AdC: Parlamento deve exigir ao Banco de Portugal reforço da concorrência na banca
Proteger bancos da concorrência das fintechs nos serviços de pagamento não vai garantir a sua sobrevivência e é “contrário ao espírito do mercado interno”. É preciso criar soluções de “banca aberta” que não estejam “centradas na SIBS” , diz reguladora.
A presidente da Autoridade da Concorrência (AdC), Margarida Matos Rosa, defendeu esta quarta-feira na Assembleia da República (AR) que o Banco de Portugal deve eliminar os obstáculos à entrada no mercado de novos prestadores de serviços de pagamentos que concorram com a SIBS, entidade que gere a rede Multibanco e é detida pelos cinco principais bancos.
“Não parece aceitável” que se esteja a atrasar a concorrência no sector dos serviços de pagamentos com “barreiras comportamentais ou prudenciais” que são “contrárias ao espírito do mercado interno” e limitam o acesso dos consumidores a “outras opções” inovadoras, afirmou a reguladora, ouvida na Comissão de Orçamento e Finanças (COF).
Lembrando que a SIBS “é praticamente monopolista” e que por isso não foi autorizada a sua fusão com a Unicre, Margarida Matos Rosa sublinhou que é preciso avançar em Portugal para “soluções de verdadeira banca aberta” que não sejam “centradas na SIBS”.
“Temos de facto de pedir ao regulador [Banco de Portugal] um sistema aberto e esta comissão parlamentar [a COF] é o local ideal para exigir essa abertura”, disse a presidente da AdC aos deputados. “Não podemos estar numa lógica de atrasar o mais possível a concorrência neste sector”, acrescentou.
A reguladora disse que há “incentivos de natureza prudencial para que as receitas dos operadores incumbentes se mantenham estáveis” e que a estabilidade “é desejável”, “somos sensíveis a isso”. Porém, preservar os bancos da concorrência “não os vai proteger a médio, longo prazo”.

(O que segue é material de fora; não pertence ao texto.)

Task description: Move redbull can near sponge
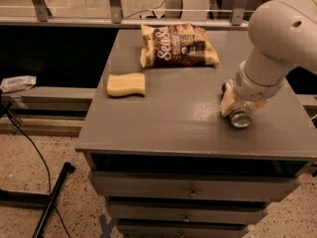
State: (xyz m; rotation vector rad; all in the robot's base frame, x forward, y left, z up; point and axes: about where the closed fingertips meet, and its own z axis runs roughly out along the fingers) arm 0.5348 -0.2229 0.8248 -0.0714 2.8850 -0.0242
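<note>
Well, barely started by the look of it. Redbull can [241, 118] lies on its side near one edge of the grey cabinet top [173, 125], shiny end toward me, w/ the gripper [237, 108] down right on it. Can't tell if it's clamped or just resting there. Sponge [126, 84] sits well apart, toward the opposite side; brown snack bag [176, 51] is at the back. Left to do, imo: secure the can, carry it across, set it down beside the sponge.
</note>
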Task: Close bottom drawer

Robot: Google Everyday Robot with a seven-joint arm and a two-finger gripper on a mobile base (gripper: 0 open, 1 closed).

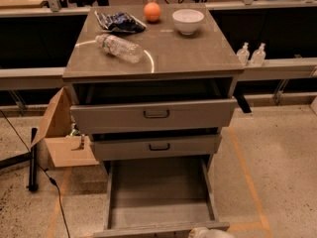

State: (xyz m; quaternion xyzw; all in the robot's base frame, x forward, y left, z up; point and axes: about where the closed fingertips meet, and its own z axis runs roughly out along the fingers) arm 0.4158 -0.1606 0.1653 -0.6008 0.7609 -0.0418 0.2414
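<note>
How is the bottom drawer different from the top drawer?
The bottom drawer is pulled out far; the top drawer is only slightly open. The bottom drawer shows its bare inside; the top drawer shows mainly its front and dark handle. The bottom drawer looks narrower than the top drawer. Both are grey. The gripper sits at the picture's lower edge, by the bottom drawer's front.

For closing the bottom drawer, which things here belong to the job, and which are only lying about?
Belong to the job: bottom drawer, pulled far out; gripper, at the picture's lower edge beside the drawer's front.

Just lying about: plastic bottle, orange, white bowl and blue bag on the cabinet top; cardboard box on the floor.
</note>
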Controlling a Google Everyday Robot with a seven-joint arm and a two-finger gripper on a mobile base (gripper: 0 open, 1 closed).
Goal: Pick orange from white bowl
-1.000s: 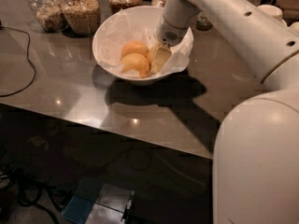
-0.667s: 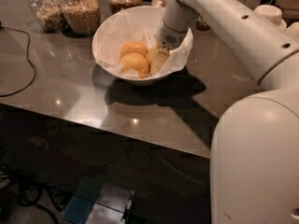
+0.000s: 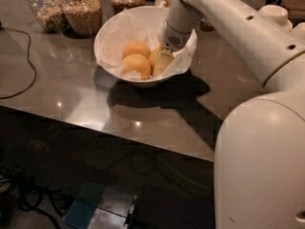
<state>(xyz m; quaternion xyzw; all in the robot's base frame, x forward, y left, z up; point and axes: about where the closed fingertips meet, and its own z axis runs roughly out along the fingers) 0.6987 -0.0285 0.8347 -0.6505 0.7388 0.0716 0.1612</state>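
Nearest us, the grey table (image 3: 71,99) carries the white bowl (image 3: 107,42), where two other citrus fruits (image 3: 137,66) lie on crumpled paper and the orange (image 3: 153,57) sits beside them, partly hidden. The gripper (image 3: 163,62) reaches down into the bowl, right against the orange; we cannot tell whether it has hold of it. Glass jars (image 3: 83,11) stand beyond.

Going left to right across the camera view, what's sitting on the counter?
Black cable → two glass jars → white bowl, left rim → fruit in the bowl → gripper, down in the bowl's right side → stack of small white dishes.
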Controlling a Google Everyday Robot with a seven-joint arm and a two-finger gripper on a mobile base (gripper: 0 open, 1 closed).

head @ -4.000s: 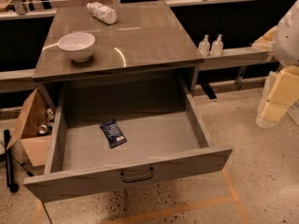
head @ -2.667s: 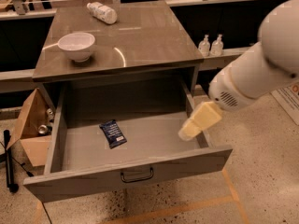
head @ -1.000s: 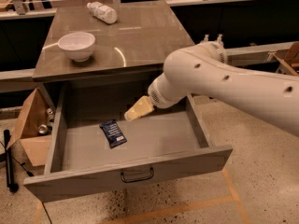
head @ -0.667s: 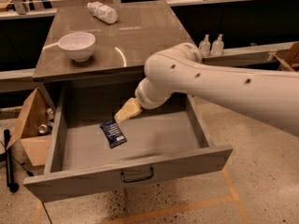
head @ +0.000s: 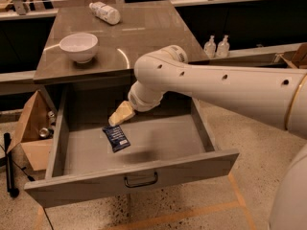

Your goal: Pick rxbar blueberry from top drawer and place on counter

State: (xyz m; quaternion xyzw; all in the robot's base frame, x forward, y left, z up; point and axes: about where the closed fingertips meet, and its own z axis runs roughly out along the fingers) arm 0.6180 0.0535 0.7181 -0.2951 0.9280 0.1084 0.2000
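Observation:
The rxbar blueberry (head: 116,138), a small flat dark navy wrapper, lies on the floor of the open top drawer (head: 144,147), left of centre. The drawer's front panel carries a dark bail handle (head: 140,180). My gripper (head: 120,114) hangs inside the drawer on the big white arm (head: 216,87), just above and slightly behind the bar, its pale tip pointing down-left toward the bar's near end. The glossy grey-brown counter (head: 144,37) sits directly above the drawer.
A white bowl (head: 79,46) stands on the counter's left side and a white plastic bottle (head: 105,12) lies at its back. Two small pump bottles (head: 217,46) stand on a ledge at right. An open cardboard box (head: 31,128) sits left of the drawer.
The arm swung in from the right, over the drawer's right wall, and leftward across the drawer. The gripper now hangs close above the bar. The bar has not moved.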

“Manter receitas mais elevadas possíveis em cartões ou meios de pagamento” só vai atrasar o processo de evolução da banca, defendeu. Essa protecção não dará aos bancos “resiliência ao nível da inovação e isso não lhes vai garantir a sobrevivência” no futuro.
A presidente da AdC explicou que está a decorrer um inquérito às chamadas fintechs sobre as barreiras de entrada no mercado português e que, apesar de ainda não estar concluído, as 82 respostas, de entidades que já estão em Portugal (65), ou estão “a tentar operar em Portugal” (17), em áreas de negócio como os serviços de pagamento, crowdfunding/P2P-lending, robo-advising, personal finance e insurtech, reflectem dois grandes obstáculos.
O primeiro é o acesso ao sistema de pagamentos, o SICOI (sistema de compensação interbancária), gerido pelo Banco de Portugal e pela SIBS, que é detida pelos principais bancos (o BCP, a CGD, o Santander, o BPI e o Novo Banco) e gere a rede Multibanco, além de ter o serviço MBway.
Para poder ter acesso a este sistema de compensação das transacções, um novo operador tem de recorrer a um dos bancos incumbentes como intermediário, explicou a presidente da AdC.
O outro “é a excessiva dependência do Multibanco para pagar impostos e facturas”, acrescentou. Um português que resida fora poderia querer fazer estes pagamentos no seu banco local, mas não consegue, exemplificou a reguladora. “Isto devia ser automático e não é”.
Quadro regulatório “pouco claro”
Segundo a AdC, no inquérito que está ainda a decorrer (enviaram-se questionários a 139 entidades), foram relatadas dificuldades no acesso aos dados bancários dos clientes e muitas das empresas consideraram o actual quadro regulatório “exigente, pouco claro, ou incerto”, vendo-o como uma “barreira à entrada ou à expansão”.
A AdC considera que os “bancos incumbentes têm incentivos e capacidade para dificultar o acesso dos novos concorrentes a inputs essenciais à prestação dos serviços”, como os dados de conta de pagamento e as infra-estruturas bancárias, e que “o risco é intensificado dadas as características do sistema de pagamentos português”.
Uma vez que os cinco principais bancos são accionistas da SIBS, e que esta “concentra em si a gestão do SICOI e o acesso aos dados de conta de quase todos os bancos em Portugal” este “contexto específico” português “reforça as preocupações já identificadas no quadro europeu” sobre a concorrência nos serviços de pagamento.
“O importante é que não haja uma dependência excessiva de um operador e que não haja barreiras ao aparecimento de outras opções”. Se não houver escolha, essa empresa “tem muito poder de mercado”, sublinhou a presidente da AdC.